Expand Newborn Screening

  1. What is newborn screening?
    • Newborn screening is a public health program that involves collecting a few drops of blood from a newborn’s heel to test for serious medical conditions that have effective, FDA-approved treatments.
    • The number of conditions screened varies from state to state.
  2. Why Expand Newborn Screening?
    • Scientific breakthroughs have led to treatments for previously untreatable rare conditions.
    • Delays in diagnosis have severe consequences.
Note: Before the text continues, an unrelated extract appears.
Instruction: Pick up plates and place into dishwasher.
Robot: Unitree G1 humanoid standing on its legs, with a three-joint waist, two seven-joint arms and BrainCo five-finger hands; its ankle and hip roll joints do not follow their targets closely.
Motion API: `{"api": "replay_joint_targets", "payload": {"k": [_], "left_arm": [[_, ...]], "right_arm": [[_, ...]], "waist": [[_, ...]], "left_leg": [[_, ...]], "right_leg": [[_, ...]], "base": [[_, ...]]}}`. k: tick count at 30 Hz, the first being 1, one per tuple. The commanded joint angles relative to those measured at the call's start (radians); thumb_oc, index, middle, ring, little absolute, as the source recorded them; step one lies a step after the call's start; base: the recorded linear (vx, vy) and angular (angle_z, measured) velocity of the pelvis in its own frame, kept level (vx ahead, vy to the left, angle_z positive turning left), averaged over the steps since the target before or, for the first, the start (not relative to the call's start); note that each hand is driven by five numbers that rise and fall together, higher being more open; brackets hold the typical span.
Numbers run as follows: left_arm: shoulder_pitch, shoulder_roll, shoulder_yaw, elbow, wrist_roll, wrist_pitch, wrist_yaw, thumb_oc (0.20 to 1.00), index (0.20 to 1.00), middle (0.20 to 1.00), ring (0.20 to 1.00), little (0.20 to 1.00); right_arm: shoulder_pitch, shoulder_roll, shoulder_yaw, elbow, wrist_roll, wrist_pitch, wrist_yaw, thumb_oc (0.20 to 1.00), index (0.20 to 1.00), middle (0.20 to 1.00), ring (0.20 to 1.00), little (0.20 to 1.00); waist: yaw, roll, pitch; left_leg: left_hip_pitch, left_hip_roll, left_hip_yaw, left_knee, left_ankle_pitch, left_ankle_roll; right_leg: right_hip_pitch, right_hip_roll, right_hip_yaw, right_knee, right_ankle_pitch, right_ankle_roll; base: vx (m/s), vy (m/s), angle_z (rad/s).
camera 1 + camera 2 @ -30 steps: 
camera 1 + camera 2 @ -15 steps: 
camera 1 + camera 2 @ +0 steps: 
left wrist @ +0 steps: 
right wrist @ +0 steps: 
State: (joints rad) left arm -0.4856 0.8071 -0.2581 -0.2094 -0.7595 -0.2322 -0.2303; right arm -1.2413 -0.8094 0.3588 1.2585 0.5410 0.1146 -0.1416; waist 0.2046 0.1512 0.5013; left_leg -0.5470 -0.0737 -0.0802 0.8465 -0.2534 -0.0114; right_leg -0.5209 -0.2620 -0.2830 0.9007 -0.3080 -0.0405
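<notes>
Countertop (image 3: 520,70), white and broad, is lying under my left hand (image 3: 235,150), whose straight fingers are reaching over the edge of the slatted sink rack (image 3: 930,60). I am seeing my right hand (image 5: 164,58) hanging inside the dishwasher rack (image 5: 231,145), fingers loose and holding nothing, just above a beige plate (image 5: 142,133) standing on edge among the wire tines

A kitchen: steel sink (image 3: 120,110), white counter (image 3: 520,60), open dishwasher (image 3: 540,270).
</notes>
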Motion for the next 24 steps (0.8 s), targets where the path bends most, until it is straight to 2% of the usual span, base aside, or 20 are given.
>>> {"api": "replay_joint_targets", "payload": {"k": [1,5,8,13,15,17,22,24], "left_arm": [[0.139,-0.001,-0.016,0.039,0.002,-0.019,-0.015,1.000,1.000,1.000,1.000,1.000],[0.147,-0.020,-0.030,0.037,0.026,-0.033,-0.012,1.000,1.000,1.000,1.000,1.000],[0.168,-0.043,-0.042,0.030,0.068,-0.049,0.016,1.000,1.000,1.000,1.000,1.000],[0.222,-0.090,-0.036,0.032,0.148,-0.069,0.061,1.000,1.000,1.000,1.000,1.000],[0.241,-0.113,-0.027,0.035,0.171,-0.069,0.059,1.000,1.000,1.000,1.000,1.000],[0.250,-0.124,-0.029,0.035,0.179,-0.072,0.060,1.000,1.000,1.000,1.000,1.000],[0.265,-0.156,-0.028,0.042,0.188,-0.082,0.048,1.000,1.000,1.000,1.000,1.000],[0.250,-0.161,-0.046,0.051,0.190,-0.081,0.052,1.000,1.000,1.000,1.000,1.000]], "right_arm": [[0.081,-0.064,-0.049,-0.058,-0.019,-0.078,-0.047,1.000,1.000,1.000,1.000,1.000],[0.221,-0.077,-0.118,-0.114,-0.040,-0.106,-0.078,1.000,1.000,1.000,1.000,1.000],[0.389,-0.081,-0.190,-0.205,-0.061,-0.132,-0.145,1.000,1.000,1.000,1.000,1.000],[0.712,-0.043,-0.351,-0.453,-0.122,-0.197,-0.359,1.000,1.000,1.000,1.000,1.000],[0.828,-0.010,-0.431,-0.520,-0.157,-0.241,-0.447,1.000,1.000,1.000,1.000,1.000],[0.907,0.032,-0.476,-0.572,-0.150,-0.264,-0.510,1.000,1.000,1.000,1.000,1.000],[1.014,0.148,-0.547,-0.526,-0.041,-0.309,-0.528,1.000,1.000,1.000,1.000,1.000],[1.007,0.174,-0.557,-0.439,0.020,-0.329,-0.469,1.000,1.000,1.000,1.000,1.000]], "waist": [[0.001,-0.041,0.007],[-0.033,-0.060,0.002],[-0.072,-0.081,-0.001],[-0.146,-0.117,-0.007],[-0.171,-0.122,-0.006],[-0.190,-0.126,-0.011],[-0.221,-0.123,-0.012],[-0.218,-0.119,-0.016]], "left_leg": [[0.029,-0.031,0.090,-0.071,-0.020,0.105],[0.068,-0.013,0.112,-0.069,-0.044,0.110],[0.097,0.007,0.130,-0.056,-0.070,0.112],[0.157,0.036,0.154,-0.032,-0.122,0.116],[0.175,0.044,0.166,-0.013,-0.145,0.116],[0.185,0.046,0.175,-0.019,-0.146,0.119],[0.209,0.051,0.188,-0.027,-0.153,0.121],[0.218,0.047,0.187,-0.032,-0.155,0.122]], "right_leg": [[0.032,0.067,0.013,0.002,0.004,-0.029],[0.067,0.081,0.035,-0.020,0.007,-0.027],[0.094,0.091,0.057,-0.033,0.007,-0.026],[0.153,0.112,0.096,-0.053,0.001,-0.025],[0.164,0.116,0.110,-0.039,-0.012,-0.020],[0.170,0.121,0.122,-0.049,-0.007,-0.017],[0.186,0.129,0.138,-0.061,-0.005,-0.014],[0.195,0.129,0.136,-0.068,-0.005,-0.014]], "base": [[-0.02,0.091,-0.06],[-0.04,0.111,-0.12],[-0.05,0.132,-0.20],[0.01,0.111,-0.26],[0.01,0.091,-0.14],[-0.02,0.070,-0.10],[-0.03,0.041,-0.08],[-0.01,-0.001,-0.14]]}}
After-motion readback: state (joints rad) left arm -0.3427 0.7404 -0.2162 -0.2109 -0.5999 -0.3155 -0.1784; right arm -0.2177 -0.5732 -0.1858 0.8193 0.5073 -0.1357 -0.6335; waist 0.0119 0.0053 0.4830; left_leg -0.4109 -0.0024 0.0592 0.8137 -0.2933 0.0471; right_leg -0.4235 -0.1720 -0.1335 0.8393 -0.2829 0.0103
Nearly two-thirds of Americans living with a rare disease are children, and 30% of these children do not survive past their fifth birthday — lives that could have been saved through screening.
    • Early diagnosis leads to timely interventions, improving quality of life, and survival rates.
  3. The Urgency to Act
    • We are in an era of remarkable medical progress with advanced and even curative treatments for genetic conditions.
    • The current state-specific newborn screening system has not kept pace with medical advancements, constrained by a slow and fragmented expansion process—screening for fewer than 1% of rare diseases, with many states omitting conditions that have FDA-approved treatments.
    • On average, a rare disease diagnosis takes more than six years and nearly 17 medical encounters after symptoms start, creating a significant economic burden—exceeding $517,000 per patient.
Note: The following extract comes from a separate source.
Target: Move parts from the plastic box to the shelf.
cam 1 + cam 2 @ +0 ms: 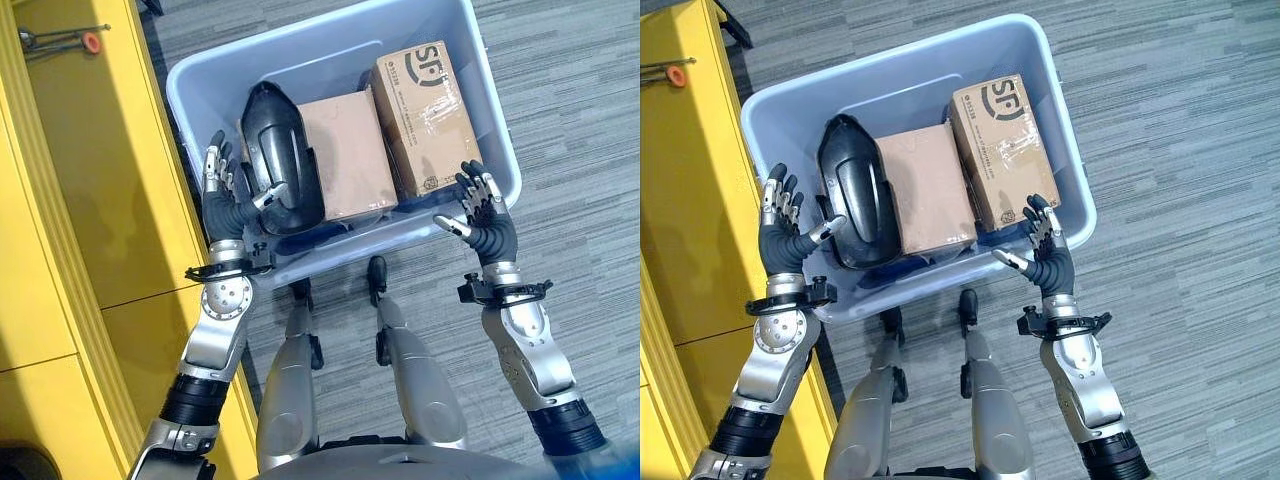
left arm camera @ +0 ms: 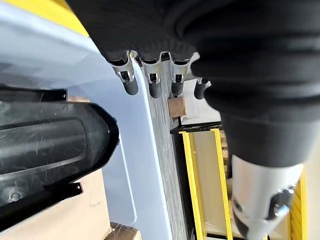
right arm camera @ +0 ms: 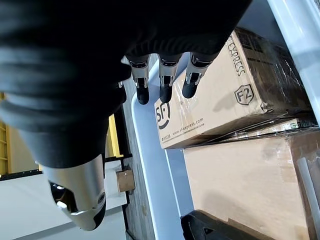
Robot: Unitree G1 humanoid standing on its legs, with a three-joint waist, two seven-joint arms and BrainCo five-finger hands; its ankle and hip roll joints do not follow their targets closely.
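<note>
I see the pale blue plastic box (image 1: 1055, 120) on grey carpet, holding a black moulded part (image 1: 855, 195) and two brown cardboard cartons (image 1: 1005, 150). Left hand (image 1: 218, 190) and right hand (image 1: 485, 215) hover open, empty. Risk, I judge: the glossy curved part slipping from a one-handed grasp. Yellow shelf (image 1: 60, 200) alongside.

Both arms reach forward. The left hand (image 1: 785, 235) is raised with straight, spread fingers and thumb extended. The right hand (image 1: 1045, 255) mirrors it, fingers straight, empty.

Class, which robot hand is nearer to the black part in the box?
Left. The left robot hand is beside the black part; the right robot hand is across the plastic box, by the printed carton.
</note>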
PRESCRIPTION DRUG AFFORFABILITY BOARDS (PDABs)

Some states legislators are setting up unelected boards called Prescriptions Drug Affordability Boards or PDABs to cap prescription drug reimbursement for certain health plans. PDABs may help insurers, but those savings are not seen by patients.

  1. PBABs DO NOT REDUCE COSTS TO PATIENTS
    • While the intent is to contain costs, PDABs do not lower patient copayments, reduce premiums, create health system transparency, or increase access to care for rare patients.
    • Rather, PDABs could restrict access to innovative therapies.
  2. OTHER POLICY SOLUTIONS CAN LOWER COSTS TO PATIENTS
    • Co-pay accumulator bans can limit patients’ out-of-pocket costs.
    • Reforms should address policies of health plans and pharmacy benefits managers (PBMs).
    • Outcomes-based arrangements, also called value-based purchasing arrangements, can be adopted to lower payers’ risks and costs while facilitating patient access.